“Does anyone here believe that we are in a position to win the war? The answer is no.” John Kerry, the outgoing US President's Special Envoy for Climate, delivered this hard truth during the Climate Finance Summit in Davos 2024, explaining how social investors can give us a fighting chance in today's climate crisis.
Given how important countries are to move from mapping strategies and targets to taking concrete action, climate finance is always at the forefront of any global sustainability agenda. Achieving climate goals by 2050 requires $5 trillion in capital each year. This is particularly relevant in Asia, as the region not only produces the largest amount of emissions globally, but is also highly exposed to extreme weather events. .
Meanwhile, technological advances to mitigate and adapt to climate change are moving in leaps and bounds. Communities can better adapt to droughts and floods with the help of climate-smart agriculture, while intelligent weather forecasting tools help protect infrastructure and human lives from storms, floods and heat waves.
However, the investment required to scale these innovations is insufficient and unevenly distributed, focusing on emissions reduction efforts and disproportionately benefiting high-income countries in Europe, the United States, and Canada.
This disparity in adaptation financing is due to several barriers, such as high upfront costs, perceived risks and uncertainty, lack of established commercial markets, and limited access to knowledge about opportunities. In turn, the widening gap between rising adaptation costs and limited funding leaves vulnerable countries in the region with far fewer resources.
Turning risk into opportunity. Social investors—investors who combine financial returns with social impact and support organizations and funds with a social purpose—are in a unique position. They must bring to the table not only the unique risk tolerance required for adaptation financing, but beyond financing through alliances focused on value impact.
First, social investors can provide long-term capital that is patient, risk-tolerant, flexible and flexible. Essential to fostering high-risk climate adaptation innovations, risk tolerance is critical to this emerging and yet critical ecosystem. This can be achieved through a variety of financing instruments, from patient equity to innovative hybrid financing structures, while de-risking investments for core capital that meet the diverse needs of climate technology startups. For example, long development cycles of breakthrough agro-technologies such as climate-resilient crops require equity financing with a 10- to 15-year horizon.
But social investors should not be limited to providing financial support. For climate adaptation technologies to be successful and have an impact on the ground, adequate policy and institutional mechanisms must be in place to facilitate rapid technology transfer and implementation.
The research reveals that climate adaptation technologies are used at a much slower rate (16 percent) compared to mitigation solutions (31 percent). This shows that while mobilizing financial resources and addressing regulatory hurdles are important, these technologies must be used in a targeted way for any investment to make a real difference on the ground. Capacity building and collaborative networks are essential for climate technology development and knowledge transfer.
Alliances focused on impact. Precision is key in adaptive technologies, complemented by knowledge sharing and increased access to risk capital to unlock innovation tailored to local needs. Building impact-focused alliances between governments, investors, and communities can significantly accelerate these efforts, especially given the patience and catalyzing nature of capital needed.
We're seeing all of this come to life in recent climate initiatives like the Asian Venture Philanthropy Networks (AVPN) Sustainability Seed Fund. Research, identify gaps in the environment and implement better informed investments in this area.

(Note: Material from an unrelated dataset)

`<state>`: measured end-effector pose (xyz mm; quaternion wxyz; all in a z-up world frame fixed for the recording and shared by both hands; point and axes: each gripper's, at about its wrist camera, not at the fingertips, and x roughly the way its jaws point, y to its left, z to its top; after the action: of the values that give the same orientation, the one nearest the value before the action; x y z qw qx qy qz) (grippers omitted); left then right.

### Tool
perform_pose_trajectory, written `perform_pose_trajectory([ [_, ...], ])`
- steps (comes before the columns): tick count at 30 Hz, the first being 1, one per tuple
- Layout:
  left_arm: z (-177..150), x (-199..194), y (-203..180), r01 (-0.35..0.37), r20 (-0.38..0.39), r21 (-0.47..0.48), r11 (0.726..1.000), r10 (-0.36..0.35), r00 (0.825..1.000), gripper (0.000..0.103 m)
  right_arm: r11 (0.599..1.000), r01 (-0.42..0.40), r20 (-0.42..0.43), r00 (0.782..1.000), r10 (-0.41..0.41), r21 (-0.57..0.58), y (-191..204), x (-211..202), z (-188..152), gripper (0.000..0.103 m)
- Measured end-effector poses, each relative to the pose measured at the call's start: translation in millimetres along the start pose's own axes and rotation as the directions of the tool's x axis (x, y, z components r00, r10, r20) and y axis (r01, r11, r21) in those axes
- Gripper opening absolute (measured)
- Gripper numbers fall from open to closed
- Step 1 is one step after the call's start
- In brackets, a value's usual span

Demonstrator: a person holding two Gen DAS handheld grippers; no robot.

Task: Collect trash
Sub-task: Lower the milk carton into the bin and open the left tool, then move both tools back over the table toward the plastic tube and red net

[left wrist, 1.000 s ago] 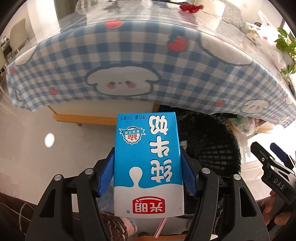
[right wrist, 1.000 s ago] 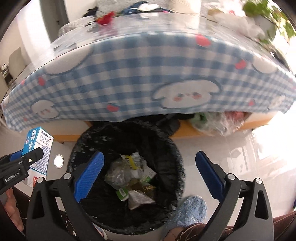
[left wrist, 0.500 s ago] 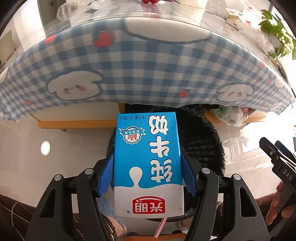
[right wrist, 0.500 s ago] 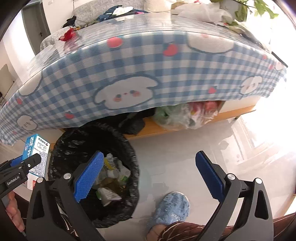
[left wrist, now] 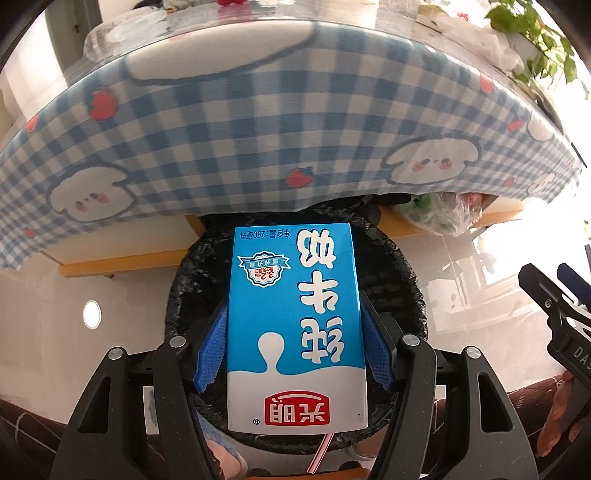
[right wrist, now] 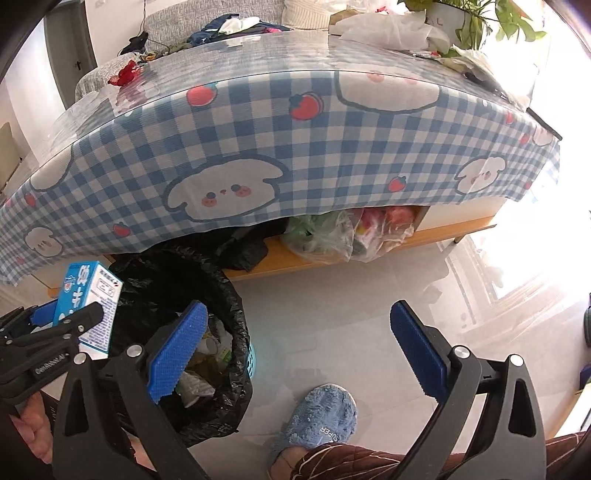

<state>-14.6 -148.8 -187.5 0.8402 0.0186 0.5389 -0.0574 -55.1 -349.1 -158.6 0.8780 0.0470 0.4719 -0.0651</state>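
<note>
My left gripper (left wrist: 295, 343) is shut on a blue and white milk carton (left wrist: 295, 325), held upside down right above the black-lined trash bin (left wrist: 402, 273). In the right wrist view the same carton (right wrist: 90, 295) sits in the left gripper (right wrist: 55, 325) over the bin (right wrist: 218, 291), which holds several crumpled wrappers (right wrist: 207, 354). My right gripper (right wrist: 295, 347) is open and empty, to the right of the bin above the floor. It also shows at the right edge of the left wrist view (left wrist: 554, 295).
A table with a blue checked cloth (right wrist: 258, 147) overhangs the bin. Plastic bags (right wrist: 347, 232) lie on a wooden shelf under it. A blue slipper (right wrist: 317, 421) is on the tiled floor near the bin. Clutter and a plant (right wrist: 480, 22) sit on the table.
My left gripper has carried the carton to the right, from beside the bin to above its opening. My right gripper has swung right, off the bin, and stays open.
</note>
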Motion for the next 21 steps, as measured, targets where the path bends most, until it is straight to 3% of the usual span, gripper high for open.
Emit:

Bringing in more social investors. There is ample evidence that social investors have made significant contributions in the climate arena. The first iteration of the fund, supported by Google.org, awarded $3 million to support 13 grantees, from renewable energy and sustainable technologies on the Thailand/Burma border to the „digital twin” of the global food system. However, all stakeholders—from governments to communities—must make a concerted effort to bring social investors to the fore.
Aravindan Srinivasan is Director of Thematic Collaboration at AVPN.